Richard Warren is technical manager with Userite Website Auditing, here he comments on the results of the Accessibility 2.0 project.

None of the eight newspapers reviewed have grasped the fundamental difference between the internet and the print media. All have tried to replicate the look of their printed version and just added a confusing set of navigation menus.

The result is a collection of cluttered pages that are not very user-friendly and make little, or no, concession to disabled users.

The Guardian and the Daily Mail make statements that they are attempting to meet accessibility guidelines, which at least shows that they have given the issue some thought.

A common problem found by your reviewer was the need to listen to an extensive list of links (navigation menus) and other page furniture before getting to the main content of the page. This is because Jaws (and other assistive software) reads the page in the order in which it is written.

The sighted user has his or her attention drawn to the main story in the middle of the page by the colour and size of the headline font and associated images.

The blind user has to listen whilst Jaws works it way through all the menus, advertisements and other clutter on the page.

To a lesser extent sighted people who cannot use a mouse accurately share this problem. If they want to use a link in the main story they have to use the keyboard tab key to jump through all the preceding navigation links before they get to the main story.

There is an easy solution to the above problem, which is to introduce a new link at the top of the page that takes the user directly to the main page content thus avoiding all the navigation links.

This is called a skip links option and is very easy to implement.
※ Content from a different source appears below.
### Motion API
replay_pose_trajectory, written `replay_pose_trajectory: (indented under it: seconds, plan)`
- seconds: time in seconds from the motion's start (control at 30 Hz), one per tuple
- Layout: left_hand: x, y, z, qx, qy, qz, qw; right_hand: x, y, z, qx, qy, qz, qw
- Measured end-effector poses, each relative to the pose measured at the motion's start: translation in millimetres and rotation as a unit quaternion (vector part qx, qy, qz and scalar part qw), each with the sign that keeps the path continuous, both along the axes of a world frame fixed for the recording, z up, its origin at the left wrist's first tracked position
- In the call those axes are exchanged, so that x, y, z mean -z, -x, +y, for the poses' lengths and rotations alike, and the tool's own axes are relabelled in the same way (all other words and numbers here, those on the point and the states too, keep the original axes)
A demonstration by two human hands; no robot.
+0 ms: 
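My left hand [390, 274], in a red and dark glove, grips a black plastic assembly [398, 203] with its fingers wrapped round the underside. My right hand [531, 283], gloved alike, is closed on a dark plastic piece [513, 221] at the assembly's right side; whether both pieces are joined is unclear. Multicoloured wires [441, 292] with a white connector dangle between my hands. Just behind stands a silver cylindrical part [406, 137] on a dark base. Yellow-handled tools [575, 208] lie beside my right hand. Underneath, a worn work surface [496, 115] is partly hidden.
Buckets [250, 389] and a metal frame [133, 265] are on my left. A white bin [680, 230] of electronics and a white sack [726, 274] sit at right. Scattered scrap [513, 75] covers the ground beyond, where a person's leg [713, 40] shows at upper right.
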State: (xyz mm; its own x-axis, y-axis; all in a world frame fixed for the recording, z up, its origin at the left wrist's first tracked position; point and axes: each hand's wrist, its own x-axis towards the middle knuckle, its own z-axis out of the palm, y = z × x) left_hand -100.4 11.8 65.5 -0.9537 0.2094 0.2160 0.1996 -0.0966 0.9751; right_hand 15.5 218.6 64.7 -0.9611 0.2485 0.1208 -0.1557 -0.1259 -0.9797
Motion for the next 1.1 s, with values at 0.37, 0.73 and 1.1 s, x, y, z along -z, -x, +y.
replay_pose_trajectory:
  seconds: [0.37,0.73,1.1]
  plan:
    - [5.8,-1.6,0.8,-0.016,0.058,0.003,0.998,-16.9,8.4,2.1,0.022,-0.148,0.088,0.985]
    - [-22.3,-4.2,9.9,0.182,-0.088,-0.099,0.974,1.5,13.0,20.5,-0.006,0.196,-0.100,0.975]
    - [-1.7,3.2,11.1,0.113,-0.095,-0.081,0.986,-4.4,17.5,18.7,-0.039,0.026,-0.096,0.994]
The Mirror, Daily Mail and Guardian each provide this option with varying degrees of success.

The Guardian and Daily Mail even try to provide a selection of shortcut keys that, fortunately, your reviewer did not test.

This technology is incorrectly implemented on both newspapers and could cause users to save unwanted files on their computer rather than navigate to the required page.

Given the above it is not surprising that your reviewer frequently selected links that did not do what he expected. On the Independent he assumed that a link to 'Front Pages' would present him with today's headlines.

He had no way of knowing that this particular link was a submenu of another link so unfortunately he got a montage of the printed front pages as displayed on newstands.

As screen readers cannot read images, this was of little use. Your reviewer also missed some content because (sensibly) he did not waste time following links that merely said 'click here'. The sighted reader can guess what a link will do by its context, but a blind user is largely dependent upon the actual text used for the link.

A second, common problem found by your reviewer was the use of pop-up windows. These are annoying for sighted readers, but they can be a disaster for the blind who often have no way of knowing that the focus of Jaws has changed from the main page to a pop-up window.

As a result the reviewer tried to continue navigating as if he was on the original page and got totally lost.

One advantage that your blind reviewer had is that Jaws does read out all the navigation links on a page, including those presented as pull-down menus (for example the Independent).

Sighted people with limited mouse control are unable to select accurately from these pull-down menus as the cursor frequently losses its focus on the menu, which then closes before they have had time to select the desired option.

Videos and blogs are newer technologies so the accessibility functions might not be as well known. However this is still not an excuse for not trying.

Videos should have an alternative transcript of the associated audio available for deaf people to read and an alternative text description of the scene/s to enable blind people to put the audio into context.

A good role model for blogs is the BBC, probably because it is not cluttered up with adverts, but it is still worth using as a benchmark.

Only the Daily Mail provided a text-only version of its website for blind and visually impaired people, but the link to this was so far down the page that blind people may fail to find it (as did your reviewer).

However, the provision of text-only pages is not the only, or indeed the most desirable, solution for accessibility.

The newspapers tested could easily apply the W3C Accessibility Guidelines (WAIG) to their existing content, make better use of their style sheets so that important content is coded near the top of the page and use the HTML codes for headings and lists in a proper manner.

This would avoid a number of the problems your reviewer encountered.